'The best-laid plans'
Now that everything must be passed by some commission on ecology or environment, or sanitation or something, a couple of us were reminiscing the other day about our early experiences with one of the first Planning Boards. The formation of a municipal planning board came before our town meeting with the full approval of the town manager, the town officers, and the budget committee. This last is a group of respected businessmen who keep in touch with town affairs and advise the annual town meeting about the wisdom of certain issues and the amount appropriations. Fifty years ago the citizens in town meeting assembleys were not usually in need of such advice, but things have changed so much that voters do not keep themselves informed and now really need help.
And such has the gap grown that our town very often rubber-stamps the committee's recommendations; that's what happened with the Planning Board. A few desultory ayesm responded, and the ordinance creating a Planning Board was approved without naym . I was a member from the beginning, and retired after I served my fifth year in the chair. We were not a popular body, and we accomplished only a great deal of dissension that left the community no better off. We, the members, had learned a great deal about human nature, bureaucracy, and town managers, but our planning had not caught on.
The idea came down from Washington, where a commission had funds to allocate. This is a cutie of a way to start off, since the money goes to early applicants, and the town managers can expedite things with the great rallying cry, "We must hurry, or some other town will get these free funds!" That was heard in our town. Our town appropriated $1,000 for the first year of our planning, and the gimmick was that the state put another thousand with ours. Then the federal government doubled that, and we had four thousand, except that now our first thousand was automatically controlled by the state, and the state, in turn, by Washington. We, the board, never saw any money, had none to spend, and we served without pay.

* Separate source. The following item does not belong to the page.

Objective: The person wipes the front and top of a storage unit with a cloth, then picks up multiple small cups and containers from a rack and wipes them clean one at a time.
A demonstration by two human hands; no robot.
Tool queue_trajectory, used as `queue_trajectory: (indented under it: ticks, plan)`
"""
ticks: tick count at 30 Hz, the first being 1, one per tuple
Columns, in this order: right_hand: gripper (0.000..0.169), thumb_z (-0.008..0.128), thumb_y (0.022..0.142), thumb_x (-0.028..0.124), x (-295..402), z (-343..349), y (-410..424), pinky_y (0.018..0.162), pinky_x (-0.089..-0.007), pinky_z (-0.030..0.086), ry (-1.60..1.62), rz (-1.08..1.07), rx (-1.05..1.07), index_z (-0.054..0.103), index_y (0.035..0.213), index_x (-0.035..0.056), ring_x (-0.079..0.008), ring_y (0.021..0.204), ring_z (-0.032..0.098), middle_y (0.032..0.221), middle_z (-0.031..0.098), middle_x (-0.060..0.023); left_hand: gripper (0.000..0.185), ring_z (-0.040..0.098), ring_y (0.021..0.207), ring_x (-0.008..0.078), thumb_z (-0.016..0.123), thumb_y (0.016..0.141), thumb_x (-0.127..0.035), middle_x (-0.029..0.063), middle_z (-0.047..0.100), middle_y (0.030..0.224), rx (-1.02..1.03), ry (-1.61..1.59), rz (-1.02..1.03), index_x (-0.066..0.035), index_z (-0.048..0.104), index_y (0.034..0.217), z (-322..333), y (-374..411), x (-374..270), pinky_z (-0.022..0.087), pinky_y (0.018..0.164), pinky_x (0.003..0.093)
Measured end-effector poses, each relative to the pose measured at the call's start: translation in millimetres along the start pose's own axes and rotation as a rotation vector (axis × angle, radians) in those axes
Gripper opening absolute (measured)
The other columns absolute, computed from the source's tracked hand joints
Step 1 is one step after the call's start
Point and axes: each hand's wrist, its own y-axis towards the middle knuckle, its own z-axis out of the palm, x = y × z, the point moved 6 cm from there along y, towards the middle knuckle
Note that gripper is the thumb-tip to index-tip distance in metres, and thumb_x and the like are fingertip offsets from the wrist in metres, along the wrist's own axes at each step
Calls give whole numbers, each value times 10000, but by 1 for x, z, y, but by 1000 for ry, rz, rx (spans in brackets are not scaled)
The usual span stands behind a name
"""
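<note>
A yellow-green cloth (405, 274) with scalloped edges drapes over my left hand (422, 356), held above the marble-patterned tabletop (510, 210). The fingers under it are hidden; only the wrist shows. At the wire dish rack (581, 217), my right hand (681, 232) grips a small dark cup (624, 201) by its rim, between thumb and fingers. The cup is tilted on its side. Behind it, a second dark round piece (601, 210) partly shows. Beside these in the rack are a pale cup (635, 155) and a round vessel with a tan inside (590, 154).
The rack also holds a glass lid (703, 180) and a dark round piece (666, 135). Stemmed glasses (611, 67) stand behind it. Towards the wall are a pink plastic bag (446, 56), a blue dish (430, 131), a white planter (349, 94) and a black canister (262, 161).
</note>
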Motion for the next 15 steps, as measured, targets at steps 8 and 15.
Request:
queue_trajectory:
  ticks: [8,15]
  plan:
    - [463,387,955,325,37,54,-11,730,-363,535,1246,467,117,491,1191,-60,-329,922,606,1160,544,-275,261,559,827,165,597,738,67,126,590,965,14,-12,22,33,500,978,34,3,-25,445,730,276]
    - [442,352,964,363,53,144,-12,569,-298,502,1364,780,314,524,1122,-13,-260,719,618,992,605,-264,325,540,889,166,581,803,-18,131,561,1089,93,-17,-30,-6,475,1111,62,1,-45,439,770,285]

It wasn't long before the dawn of understanding. A pleasant young man came to our first regular meeting, saying he had been retained to guide us in our work. He was a Community Planner by trade, and in the employ of the consultant firm of, let us devise, Hopskitch & Jump -- civil engineers, management counselors, advisors on public affairs, architects, and urban planners. He had a program ready, in eight phases, and a code that would bring us the authority to phase away.
We phased with this leech until he had the $4,000, our town had a code, and everybody was on our backs. Planning, we learned, is something that is always great for the other fellow. Every citizen in town came to each of us to speak a good word for trailer parks. Trailers are with us and we must give them a proper place, but don't, each said, put them out my way. Old auto junk yards are essential, we must have them -- but not on my street. And the chairman of our budget committee said our program would have a bad effect on real estate prices -- he knew, because he was a real estate broker. If this were likely, I asked, why did he come into town meeting and urge the planning board in the first place?
"I thought it was a good thing," he said.
I said, "It ism a good thing, and you should still support it."
He said next town meeting he would see that we were repealed. I explained to him that there is no provision in the statute for repealing a town planning board, that once it is enacted it is permanent, and it is a statutory duty of the municipal officers to appoint the members. "Well," he said, "at least we can stop raising funds for it."
"True," I admitted. "But the Planning Board serves without pay, and the money means nothing to us members."
"You got $4,000," he said.
"No, Mr. Grabball from Hopskitch & Jump did. And when he got it, we didn't see him again."
And I never did. I planned for five years, and I thought that was enough. We planned a good many wonderful things, promising our town beauty and grace, but our planning board had a board of appeals. The chairman came to be the real estate man, from the budget group. So there was no great harm done by our planning.